Dal punto di vista del consumatore, la pandemia ha accentuato modalità di consumo per così dire “più evolute”, rafforzando quelle scelte alimentari che garantiscono maggiore salubrità, oltre alla preferenza per prodotti biologici o provenienti da agricoltura sostenibile. I cibi, il vino, sono e saranno sempre più oggetto di una selezione più accurata, così come in nome degli stessi valori di sostenibilità e qualità sarà privilegiato tutto ciò che proviene dal territorio.
La richiesta di sicurezza alimentare – forse anche in virtù dell’origine animale del Covid-19 – è peraltro ancora più marcata in alcuni Paesi occidentali e persino in Cina, dove il Ministero dell’Agricoltura ha apportato una profonda revisione agli standard di macellazione degli animali destinati all’alimentazione umana.

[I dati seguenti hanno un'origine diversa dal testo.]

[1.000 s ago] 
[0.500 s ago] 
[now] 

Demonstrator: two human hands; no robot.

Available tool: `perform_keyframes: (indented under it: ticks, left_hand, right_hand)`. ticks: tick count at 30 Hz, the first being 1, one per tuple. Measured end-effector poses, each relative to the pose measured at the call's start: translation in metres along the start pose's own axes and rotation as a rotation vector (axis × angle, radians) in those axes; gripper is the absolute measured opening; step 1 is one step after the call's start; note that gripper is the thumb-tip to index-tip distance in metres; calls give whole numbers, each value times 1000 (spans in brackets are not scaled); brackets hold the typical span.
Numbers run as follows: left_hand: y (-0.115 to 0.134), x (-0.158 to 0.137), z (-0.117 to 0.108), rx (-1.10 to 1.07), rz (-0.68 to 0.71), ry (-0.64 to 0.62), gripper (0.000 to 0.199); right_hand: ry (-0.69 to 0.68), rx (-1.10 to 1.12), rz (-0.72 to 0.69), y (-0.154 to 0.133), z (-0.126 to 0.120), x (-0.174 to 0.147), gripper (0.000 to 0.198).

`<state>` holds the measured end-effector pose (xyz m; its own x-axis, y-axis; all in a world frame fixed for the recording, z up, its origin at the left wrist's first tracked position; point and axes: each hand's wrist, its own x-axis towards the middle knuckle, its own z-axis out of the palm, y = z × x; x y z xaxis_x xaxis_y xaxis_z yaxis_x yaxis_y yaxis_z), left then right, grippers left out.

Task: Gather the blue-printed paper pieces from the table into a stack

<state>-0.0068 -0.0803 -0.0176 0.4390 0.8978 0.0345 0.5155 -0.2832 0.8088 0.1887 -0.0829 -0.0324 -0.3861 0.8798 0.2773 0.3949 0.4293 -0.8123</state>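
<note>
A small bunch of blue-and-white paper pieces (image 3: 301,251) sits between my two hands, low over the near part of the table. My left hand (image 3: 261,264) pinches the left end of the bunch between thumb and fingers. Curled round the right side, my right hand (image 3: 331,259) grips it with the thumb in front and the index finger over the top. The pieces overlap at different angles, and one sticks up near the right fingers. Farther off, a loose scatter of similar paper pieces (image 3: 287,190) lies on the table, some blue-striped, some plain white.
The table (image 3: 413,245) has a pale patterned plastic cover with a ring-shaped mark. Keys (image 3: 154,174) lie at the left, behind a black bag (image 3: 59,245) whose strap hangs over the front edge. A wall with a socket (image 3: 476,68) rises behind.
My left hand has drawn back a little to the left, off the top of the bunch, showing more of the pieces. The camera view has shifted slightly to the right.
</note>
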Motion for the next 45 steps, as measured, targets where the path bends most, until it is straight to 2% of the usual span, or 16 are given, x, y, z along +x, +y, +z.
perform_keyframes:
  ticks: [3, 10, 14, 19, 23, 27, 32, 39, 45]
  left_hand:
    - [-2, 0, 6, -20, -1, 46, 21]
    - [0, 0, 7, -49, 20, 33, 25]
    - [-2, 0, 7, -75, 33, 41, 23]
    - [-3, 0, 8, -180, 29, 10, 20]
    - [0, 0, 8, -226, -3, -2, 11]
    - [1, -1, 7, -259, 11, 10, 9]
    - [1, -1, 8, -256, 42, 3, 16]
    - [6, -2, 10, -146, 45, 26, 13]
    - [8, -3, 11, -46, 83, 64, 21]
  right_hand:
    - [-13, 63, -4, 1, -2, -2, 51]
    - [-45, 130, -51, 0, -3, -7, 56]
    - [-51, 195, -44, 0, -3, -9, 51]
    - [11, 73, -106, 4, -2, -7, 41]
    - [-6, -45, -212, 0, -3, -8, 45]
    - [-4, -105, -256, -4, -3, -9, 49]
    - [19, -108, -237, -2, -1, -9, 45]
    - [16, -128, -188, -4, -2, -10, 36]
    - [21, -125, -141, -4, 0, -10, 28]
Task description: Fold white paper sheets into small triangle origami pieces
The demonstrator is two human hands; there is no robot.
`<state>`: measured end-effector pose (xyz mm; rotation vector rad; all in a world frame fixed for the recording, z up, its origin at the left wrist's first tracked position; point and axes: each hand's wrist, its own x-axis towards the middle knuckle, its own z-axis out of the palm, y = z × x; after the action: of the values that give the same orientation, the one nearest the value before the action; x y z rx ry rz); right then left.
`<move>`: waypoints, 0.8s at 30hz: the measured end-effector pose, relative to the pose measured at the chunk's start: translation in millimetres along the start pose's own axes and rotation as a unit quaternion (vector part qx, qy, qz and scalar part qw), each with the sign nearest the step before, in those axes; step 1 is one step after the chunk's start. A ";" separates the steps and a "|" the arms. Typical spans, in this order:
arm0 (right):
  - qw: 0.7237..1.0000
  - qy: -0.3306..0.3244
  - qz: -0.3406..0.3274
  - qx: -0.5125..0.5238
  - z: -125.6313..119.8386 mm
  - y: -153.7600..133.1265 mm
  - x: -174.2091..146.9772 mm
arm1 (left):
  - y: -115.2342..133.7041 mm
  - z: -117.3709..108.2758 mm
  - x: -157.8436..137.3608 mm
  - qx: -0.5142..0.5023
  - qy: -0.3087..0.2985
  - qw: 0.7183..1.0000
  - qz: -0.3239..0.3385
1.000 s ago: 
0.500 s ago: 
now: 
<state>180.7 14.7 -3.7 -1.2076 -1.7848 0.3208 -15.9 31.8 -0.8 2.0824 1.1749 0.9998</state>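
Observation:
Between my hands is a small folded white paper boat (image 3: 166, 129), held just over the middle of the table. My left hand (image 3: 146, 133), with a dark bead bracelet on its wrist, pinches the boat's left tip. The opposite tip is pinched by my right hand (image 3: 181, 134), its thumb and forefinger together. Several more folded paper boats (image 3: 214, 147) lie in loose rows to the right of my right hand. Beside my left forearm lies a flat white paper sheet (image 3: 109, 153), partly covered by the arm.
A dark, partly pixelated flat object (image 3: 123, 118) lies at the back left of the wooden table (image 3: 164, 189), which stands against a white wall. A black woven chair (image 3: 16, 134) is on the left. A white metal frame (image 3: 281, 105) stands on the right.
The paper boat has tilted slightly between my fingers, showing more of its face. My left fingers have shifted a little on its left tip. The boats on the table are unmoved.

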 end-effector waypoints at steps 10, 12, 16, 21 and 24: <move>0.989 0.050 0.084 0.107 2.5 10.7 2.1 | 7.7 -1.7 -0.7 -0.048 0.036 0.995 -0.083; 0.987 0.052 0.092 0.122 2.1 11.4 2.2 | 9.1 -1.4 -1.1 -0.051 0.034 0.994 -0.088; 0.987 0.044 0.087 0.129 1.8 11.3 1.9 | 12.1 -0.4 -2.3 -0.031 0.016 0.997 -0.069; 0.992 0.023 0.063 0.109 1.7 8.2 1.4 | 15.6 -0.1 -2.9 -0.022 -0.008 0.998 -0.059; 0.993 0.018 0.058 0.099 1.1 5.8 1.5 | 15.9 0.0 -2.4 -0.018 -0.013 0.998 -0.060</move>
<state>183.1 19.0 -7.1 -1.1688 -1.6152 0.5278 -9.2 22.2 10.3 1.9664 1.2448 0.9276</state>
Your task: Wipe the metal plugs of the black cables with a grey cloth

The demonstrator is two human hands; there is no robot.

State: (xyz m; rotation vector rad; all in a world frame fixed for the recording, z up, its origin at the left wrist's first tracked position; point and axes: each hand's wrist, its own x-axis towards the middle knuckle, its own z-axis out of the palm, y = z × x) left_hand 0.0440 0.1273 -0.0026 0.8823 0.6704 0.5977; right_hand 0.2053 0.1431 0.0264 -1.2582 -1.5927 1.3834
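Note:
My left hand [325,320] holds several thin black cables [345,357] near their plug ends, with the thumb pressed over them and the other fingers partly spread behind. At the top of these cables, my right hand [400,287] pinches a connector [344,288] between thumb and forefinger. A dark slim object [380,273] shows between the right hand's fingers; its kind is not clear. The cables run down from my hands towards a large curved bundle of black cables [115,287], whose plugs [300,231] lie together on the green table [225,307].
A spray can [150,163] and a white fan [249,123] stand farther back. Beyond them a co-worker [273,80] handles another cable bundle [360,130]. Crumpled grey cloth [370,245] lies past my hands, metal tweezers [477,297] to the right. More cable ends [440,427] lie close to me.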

Una tendenza che da anni era già ampiamente presente tra gli strati più evoluti del mercato e che il lockdown ha ulteriormente rafforzato. Le prospettive sono quindi chiare: le filiere produttive, agroindustriali e zootecniche, saranno chiamate ad aumentare gli sforzi per garantire la sicurezza di tutti i consumatori, ed allo stesso tempo saranno chiamate a garantire sostenibilità ambientale e sociale. Senza ombra di dubbio, la sostenibilità diventerà sempre più l’elemento distintivo della domanda e modificherà nel profondo la struttura produttiva ed economica delle nostre società. Prepararsi a questo passaggio è una condizione essenziale per continuare a fare impresa e garantire livelli soddisfacenti di reddito e occupazione.
Tuttavia, affinché questa “riconversione” si realizzi in tempi rapidi, sono necessarie due condizioni: in primo luogo che lo Stato faccia la sua parte, orientando in questa prospettiva tutte le risorse disponibili (e non solo finanziarie), e in secondo luogo, che le imprese realizzino un indispensabile salto di qualità, soprattutto sul piano dell’innovazione organizzativa e dell’approccio al mercato.
Nel futuro non sarà più sufficiente produrre vini buoni a prezzi competitivi, ma diventerà decisivo il come si produce, comprendendo in questa chiave tanto il rispetto degli equilibri ambientali, quanto i valori etici e culturali che sono impliciti in ogni rapporto di lavoro. Un cambio di paradigma positivo quanto ineluttabile.